ALBANY, NY (02/04/2016)(readMedia)-- Award-winning Navajo poet Sherwin Bitsui will read from his work on Thursday, February 18, 2016 at 4:15 p.m. in the Standish Room, Science Library, on the University at Albany's uptown campus. Free and open to the public, the event is sponsored by the New York State Writers Institute.
Sherwin Bitsui, a Diné (Navajo) from the Navajo Reservation in White Cone, Arizona, is the author of the poetry collections Shapeshift (2003) and Flood Song (2009). Publishers Weekly called Flood Song "a powerful collection from a promising poet," and Poets & Writers described it as "a sprawling, panoramic journey through landscape, time, and cultures-well worth the ride." Steeped in Navajo mythology and history, and rich with details of the landscape of the Southwest, Bitsui's work explores collisions between Native American culture and contemporary American life.
Writer and filmmaker Sherman Alexie stated, "Bitsui sees violent beauty in the American landscape. There are junipers, black ants, axes, and cities dragging their bridges. I can hear Whitman's drums in these poems and I can see Ginsberg's supermarkets. But above all else, there is an indigenous eccentricity, 'a cornfield at the bottom of a sandstone canyon,' that you will not find anywhere else."

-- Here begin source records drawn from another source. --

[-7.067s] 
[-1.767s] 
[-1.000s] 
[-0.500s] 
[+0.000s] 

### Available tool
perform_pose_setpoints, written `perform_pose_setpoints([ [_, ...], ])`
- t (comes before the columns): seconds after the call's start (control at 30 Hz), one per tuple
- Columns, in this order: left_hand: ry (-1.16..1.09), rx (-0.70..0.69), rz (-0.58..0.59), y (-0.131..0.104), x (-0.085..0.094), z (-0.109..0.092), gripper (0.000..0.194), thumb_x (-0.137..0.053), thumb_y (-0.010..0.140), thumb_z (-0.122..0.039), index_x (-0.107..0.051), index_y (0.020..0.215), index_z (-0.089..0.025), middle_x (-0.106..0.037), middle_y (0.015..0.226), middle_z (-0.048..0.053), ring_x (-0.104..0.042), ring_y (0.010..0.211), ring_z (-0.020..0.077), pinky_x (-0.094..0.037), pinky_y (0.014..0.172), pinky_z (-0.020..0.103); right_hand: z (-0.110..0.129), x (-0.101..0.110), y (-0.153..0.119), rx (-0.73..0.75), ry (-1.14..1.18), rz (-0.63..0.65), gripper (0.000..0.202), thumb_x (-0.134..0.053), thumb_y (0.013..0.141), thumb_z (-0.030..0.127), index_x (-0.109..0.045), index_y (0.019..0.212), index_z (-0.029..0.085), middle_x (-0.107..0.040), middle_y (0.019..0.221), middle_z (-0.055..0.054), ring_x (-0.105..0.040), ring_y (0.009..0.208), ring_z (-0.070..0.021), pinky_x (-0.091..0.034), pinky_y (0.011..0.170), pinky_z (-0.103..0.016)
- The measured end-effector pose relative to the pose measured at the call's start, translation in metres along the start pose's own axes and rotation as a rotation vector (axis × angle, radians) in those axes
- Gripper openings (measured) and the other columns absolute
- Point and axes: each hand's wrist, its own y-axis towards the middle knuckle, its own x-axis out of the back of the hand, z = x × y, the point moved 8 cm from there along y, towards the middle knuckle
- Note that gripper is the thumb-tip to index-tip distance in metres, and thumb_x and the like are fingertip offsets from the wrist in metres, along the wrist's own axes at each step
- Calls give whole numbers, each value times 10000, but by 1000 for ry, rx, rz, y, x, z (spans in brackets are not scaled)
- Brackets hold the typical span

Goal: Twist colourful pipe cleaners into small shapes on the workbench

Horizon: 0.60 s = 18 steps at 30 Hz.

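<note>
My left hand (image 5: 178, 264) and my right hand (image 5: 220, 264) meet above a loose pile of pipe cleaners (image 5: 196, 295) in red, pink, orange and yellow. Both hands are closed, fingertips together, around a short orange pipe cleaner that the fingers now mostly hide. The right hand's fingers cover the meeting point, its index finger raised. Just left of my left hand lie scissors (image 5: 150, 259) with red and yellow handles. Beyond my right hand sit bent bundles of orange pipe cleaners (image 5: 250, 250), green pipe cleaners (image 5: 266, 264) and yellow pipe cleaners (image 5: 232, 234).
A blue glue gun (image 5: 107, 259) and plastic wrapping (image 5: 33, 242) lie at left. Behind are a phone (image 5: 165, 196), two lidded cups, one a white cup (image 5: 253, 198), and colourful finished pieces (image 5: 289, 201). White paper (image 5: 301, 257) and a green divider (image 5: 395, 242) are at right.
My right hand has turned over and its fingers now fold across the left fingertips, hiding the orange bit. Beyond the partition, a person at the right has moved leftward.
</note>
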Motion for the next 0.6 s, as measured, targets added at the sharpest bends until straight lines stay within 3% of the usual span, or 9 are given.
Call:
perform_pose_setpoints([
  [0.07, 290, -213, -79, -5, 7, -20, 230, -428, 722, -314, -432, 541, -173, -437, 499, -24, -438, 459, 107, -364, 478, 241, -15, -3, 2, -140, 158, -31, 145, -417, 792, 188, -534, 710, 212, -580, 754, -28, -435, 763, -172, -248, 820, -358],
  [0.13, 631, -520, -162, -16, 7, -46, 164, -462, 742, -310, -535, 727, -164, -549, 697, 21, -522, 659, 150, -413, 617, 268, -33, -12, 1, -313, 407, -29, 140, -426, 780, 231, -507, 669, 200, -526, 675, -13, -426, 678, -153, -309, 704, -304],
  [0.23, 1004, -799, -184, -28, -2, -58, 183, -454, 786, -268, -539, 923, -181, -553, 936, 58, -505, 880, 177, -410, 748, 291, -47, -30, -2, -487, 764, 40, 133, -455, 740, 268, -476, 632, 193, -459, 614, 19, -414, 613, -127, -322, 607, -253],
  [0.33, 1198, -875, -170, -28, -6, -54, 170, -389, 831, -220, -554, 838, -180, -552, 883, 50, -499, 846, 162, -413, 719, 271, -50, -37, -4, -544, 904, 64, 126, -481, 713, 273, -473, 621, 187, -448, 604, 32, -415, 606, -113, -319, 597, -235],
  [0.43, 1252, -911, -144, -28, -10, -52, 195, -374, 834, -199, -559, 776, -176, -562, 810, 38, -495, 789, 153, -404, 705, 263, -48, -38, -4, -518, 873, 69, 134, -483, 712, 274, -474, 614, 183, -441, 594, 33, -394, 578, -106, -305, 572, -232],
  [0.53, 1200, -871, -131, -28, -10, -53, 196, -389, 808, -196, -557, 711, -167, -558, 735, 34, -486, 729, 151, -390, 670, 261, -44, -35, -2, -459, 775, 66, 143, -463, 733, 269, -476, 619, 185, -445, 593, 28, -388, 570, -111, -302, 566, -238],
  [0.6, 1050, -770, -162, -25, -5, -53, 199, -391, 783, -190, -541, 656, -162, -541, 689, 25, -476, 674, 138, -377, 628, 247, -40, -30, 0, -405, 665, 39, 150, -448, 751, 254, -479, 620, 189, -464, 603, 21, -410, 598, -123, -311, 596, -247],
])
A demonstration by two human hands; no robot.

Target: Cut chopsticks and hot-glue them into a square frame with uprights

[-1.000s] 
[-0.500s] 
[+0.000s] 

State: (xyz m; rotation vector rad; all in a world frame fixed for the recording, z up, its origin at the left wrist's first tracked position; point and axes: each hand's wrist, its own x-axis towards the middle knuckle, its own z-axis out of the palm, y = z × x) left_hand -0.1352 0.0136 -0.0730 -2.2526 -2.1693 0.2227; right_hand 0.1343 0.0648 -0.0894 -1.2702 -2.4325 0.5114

Bitsui's prizes include the Whiting Writers' Award, American Book Award, PEN Open Book Award, and Lannan Literary Fellowship. In 2012, he was honored with an NACF (Native Arts & Cultures Foundation) Artist Fellowship in Literature. He has served in visiting faculty positions, including Eminent Writer for the University of Wyoming, Visiting Hugo Writer at the University of Montana, and at San Diego State University, where he has been on the creative writing faculty since 2013. Since 2013, he has served on the faculty of the Institute of American Indian Arts in the Low Residency MFA in Creative Writing program.